■张建华
那是转悠在家乡的几种叫卖声,时常在耳旁响起。
一种在正月半过了之后响起。那是暖阳下的一个晌午,最先听到的是拨浪鼓发出的“咚咚”声,随之而至的是“鸡毛换糖咯”的叫卖声。听到这拨浪鼓的“咚咚”声,我的屁股条件反射般从墙角晒太阳的竹椅上跳起来,拽着母亲的手,就往场外拉。
鸡毛鸭毛、废铜烂铁、牙膏壳、破旧衣物都可以换糖。为了一块麦芽糖,我们也会尽心尽力帮着货郎收集鸡毛鸭毛、牙膏壳、罐头瓶子、破雨鞋等,只要能换糖的都会被刻意收集起来,等待着货郎们悠长的呼唤,“鸡毛换糖咯!”
有时候糖换没了,也可以换到几分、一毛的钱。后来也可以换到一些小物件,诸如指甲钳、耳耙子、橡皮筋、玻璃弹珠等,可以尽兴地玩上一阵子。
第二种叫卖声在夏天的正午后响起。村人们正在午睡,我在午后捉了半天知了无果后,正在困乏中瞌睡。突然间,从外浜传来木板敲打木箱的清脆的“砰砰”声,紧接着“棒冰要伐!棒冰要伐!”的声音从外浜到里浜越传越近,那声音会把你从睡梦中惊醒。
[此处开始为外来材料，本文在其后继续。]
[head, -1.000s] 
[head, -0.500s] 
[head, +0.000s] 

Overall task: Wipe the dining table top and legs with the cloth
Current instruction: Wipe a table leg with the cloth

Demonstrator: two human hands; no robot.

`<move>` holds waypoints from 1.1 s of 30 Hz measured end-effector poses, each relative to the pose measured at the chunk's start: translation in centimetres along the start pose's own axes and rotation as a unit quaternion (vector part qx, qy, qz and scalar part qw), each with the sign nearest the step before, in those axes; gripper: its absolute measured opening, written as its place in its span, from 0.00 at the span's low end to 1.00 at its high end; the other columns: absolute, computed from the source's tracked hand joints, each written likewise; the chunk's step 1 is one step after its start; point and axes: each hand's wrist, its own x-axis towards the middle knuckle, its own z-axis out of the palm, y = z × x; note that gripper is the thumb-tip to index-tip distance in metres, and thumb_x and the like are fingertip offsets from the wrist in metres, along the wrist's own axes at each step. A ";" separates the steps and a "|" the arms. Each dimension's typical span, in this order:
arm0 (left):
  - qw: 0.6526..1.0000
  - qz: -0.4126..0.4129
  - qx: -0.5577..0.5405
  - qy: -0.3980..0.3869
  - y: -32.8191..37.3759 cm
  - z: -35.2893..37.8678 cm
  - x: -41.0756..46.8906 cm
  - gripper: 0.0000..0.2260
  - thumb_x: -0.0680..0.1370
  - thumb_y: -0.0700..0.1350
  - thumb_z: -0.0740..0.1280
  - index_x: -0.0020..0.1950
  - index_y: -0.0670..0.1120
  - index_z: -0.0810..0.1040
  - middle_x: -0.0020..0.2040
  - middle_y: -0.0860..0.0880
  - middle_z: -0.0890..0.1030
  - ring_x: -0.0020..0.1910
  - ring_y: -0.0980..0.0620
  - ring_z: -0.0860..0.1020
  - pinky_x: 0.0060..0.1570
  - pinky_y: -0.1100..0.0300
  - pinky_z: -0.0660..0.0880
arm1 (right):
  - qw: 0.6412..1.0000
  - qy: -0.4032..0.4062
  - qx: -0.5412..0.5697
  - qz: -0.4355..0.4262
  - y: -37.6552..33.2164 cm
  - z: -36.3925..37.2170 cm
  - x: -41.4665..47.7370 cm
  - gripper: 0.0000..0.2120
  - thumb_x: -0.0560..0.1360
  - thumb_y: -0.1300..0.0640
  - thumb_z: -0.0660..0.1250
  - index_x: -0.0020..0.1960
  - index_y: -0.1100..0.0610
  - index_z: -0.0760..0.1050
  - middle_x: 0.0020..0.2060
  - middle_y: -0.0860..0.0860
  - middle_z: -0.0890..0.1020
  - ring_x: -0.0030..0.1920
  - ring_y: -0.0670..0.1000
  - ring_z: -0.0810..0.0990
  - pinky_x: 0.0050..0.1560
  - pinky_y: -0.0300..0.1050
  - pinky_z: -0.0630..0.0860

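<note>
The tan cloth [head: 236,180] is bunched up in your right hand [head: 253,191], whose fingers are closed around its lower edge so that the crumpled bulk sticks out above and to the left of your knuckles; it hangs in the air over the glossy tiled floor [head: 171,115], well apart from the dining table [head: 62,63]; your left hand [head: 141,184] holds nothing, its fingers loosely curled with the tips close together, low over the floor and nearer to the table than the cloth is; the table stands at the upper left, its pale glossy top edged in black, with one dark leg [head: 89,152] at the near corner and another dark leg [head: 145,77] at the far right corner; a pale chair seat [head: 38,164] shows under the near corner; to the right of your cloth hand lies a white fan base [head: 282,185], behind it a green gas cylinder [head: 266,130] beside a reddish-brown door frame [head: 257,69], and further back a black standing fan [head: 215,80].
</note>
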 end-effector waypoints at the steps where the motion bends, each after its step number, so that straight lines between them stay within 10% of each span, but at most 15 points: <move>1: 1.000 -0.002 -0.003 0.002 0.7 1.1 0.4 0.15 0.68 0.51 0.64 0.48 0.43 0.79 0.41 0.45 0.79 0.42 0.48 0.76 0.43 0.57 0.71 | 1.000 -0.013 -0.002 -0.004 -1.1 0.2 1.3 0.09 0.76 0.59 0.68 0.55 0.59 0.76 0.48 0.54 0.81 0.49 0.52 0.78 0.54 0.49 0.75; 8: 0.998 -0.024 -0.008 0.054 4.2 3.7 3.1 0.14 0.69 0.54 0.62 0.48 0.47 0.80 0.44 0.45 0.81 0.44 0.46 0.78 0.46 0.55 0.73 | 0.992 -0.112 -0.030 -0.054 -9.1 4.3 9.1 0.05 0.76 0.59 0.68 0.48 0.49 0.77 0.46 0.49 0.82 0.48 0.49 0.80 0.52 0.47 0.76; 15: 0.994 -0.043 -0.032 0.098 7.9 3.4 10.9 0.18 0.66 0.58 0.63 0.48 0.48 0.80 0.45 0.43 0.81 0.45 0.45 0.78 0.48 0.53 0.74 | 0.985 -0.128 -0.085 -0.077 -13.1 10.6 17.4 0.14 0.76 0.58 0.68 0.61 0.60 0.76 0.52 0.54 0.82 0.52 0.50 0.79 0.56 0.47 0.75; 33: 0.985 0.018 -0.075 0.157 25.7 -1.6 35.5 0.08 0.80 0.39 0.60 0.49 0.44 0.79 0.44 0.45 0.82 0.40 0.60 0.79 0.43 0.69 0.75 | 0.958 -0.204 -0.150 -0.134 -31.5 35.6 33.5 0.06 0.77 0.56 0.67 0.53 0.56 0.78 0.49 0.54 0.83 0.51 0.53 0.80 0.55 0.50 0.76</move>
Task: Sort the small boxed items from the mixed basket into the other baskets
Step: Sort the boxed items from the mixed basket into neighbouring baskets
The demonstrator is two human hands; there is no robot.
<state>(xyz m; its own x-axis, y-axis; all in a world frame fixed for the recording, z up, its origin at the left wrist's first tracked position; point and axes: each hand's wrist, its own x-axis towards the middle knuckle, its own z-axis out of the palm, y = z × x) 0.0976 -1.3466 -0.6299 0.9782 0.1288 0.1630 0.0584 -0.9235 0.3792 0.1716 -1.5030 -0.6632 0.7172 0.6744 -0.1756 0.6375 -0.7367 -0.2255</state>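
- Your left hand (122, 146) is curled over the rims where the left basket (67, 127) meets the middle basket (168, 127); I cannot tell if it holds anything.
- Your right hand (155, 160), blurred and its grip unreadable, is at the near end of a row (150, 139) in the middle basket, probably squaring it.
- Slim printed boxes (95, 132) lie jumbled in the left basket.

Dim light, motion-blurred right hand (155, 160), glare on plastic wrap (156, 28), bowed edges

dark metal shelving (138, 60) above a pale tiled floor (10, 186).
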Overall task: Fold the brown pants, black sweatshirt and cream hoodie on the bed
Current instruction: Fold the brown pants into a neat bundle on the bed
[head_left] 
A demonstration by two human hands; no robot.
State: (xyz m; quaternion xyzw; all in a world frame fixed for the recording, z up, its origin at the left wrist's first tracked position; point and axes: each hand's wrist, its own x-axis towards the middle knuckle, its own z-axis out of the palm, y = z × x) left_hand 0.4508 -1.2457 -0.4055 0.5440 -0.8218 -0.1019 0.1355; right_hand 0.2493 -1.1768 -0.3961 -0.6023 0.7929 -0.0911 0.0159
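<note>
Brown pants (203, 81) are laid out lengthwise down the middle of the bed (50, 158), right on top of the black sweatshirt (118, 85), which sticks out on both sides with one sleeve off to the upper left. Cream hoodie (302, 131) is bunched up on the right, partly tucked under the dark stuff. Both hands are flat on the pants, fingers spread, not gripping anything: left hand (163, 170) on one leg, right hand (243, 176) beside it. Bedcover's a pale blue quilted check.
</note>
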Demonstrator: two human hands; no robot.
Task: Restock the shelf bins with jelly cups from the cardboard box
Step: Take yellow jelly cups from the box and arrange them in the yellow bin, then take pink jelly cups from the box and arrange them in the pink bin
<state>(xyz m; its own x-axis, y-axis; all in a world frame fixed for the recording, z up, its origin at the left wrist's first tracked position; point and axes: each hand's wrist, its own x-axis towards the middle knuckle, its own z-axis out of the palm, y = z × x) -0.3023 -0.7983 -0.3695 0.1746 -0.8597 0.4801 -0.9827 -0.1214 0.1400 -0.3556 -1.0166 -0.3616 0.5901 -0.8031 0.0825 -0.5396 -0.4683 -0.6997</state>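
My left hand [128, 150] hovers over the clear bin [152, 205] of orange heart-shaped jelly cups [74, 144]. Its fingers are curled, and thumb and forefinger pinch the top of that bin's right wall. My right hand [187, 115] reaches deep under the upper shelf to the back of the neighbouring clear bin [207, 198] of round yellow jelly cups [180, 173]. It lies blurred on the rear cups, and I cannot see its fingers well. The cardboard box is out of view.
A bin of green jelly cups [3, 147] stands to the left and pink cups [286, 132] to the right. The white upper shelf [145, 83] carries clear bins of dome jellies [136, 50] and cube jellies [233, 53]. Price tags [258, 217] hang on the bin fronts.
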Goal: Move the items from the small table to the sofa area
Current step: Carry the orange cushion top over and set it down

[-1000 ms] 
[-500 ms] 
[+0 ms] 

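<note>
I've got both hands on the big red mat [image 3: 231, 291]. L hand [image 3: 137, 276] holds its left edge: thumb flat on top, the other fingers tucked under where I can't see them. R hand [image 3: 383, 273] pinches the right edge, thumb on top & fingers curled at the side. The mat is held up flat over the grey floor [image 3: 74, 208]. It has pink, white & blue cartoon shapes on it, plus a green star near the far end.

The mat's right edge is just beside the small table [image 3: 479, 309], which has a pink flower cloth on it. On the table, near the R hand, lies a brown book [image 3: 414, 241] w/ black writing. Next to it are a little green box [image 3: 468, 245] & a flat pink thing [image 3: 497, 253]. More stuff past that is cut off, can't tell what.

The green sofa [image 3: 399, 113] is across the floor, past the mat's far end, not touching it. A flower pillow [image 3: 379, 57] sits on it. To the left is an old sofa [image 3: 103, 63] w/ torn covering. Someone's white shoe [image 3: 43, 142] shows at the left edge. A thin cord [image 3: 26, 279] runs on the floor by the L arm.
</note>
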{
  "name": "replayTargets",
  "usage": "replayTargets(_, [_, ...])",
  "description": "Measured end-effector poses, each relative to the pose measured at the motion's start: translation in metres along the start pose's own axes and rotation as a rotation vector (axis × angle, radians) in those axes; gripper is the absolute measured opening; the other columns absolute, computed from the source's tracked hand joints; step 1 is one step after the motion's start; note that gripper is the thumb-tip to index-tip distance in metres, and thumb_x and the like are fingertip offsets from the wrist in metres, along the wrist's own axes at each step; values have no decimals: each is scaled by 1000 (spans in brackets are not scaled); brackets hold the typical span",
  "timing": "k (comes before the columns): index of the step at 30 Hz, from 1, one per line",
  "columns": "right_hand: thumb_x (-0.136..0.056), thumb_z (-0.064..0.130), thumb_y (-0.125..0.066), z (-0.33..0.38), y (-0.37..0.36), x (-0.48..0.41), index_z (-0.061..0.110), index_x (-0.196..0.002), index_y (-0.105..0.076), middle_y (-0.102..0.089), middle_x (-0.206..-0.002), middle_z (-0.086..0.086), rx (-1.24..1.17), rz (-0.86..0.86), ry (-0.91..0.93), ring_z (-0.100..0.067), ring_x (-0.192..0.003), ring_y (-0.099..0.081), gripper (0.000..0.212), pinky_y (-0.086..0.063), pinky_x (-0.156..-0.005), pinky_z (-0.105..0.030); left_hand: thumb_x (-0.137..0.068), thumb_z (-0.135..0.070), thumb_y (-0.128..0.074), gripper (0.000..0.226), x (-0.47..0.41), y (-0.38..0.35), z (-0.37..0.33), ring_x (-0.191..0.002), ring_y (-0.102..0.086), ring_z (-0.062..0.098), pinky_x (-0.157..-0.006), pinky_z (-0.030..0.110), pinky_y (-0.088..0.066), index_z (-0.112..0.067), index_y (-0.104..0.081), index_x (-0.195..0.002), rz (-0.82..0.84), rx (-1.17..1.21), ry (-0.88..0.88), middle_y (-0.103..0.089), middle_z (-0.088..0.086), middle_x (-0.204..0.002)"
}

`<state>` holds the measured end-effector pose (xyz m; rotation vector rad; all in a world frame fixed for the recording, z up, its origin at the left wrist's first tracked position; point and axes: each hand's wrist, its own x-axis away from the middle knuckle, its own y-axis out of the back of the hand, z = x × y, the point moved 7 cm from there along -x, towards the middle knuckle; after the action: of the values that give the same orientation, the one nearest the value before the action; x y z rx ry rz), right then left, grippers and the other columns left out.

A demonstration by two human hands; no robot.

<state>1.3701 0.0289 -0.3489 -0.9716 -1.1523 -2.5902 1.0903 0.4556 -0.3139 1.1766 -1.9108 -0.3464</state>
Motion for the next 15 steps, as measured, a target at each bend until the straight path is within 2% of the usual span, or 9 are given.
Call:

有时候你会找不到母亲,就没有零钱买棒冰,眼睁睁看着那人推着自行车走远。只一小会工夫,叫卖声由近及远,消失在村庄之外。村里又恢复了平静和安宁,只有知了还在继续着催眠,我又转过身去躺在竹园的吊床里,沉沉地睡去。
第三种叫卖声在秋收的下午四五点钟响起。“梅花糕要伐!”这时候望梅浜的农人已经干了不少农活,每当听到这进入村里的叫卖声,肚子一下子就饿了起来,感觉再不买个梅花糕来填充一下肚子,就没有办法干活了。母亲在这个时候会给我们每人买一块梅花糕,这第一口咬下去,还没有经过味蕾,就“咕”的一声,直接下肚,似猪八戒吃人参果,还没来得及辨味,就已经吃完了。
有时候到这个点,我会潜意识地想起梅花糕,想起这糯劲的叫卖声。当我正好想起,这叫卖声就真的传到了我的耳朵里,好像冥冥之中注定卖梅花糕的要来了。
家乡的叫卖声,是儿时、少时的一种希望和期待。它好像溶解在乡间的空气之中,不同时段,会飘拂出不同的声音,让这个时段沉浸在其中。那种叫卖的声音,跟甜甜的麦芽糖、冰爽的棒冰和香香的梅花糕一起,永远留存在我的记忆之中。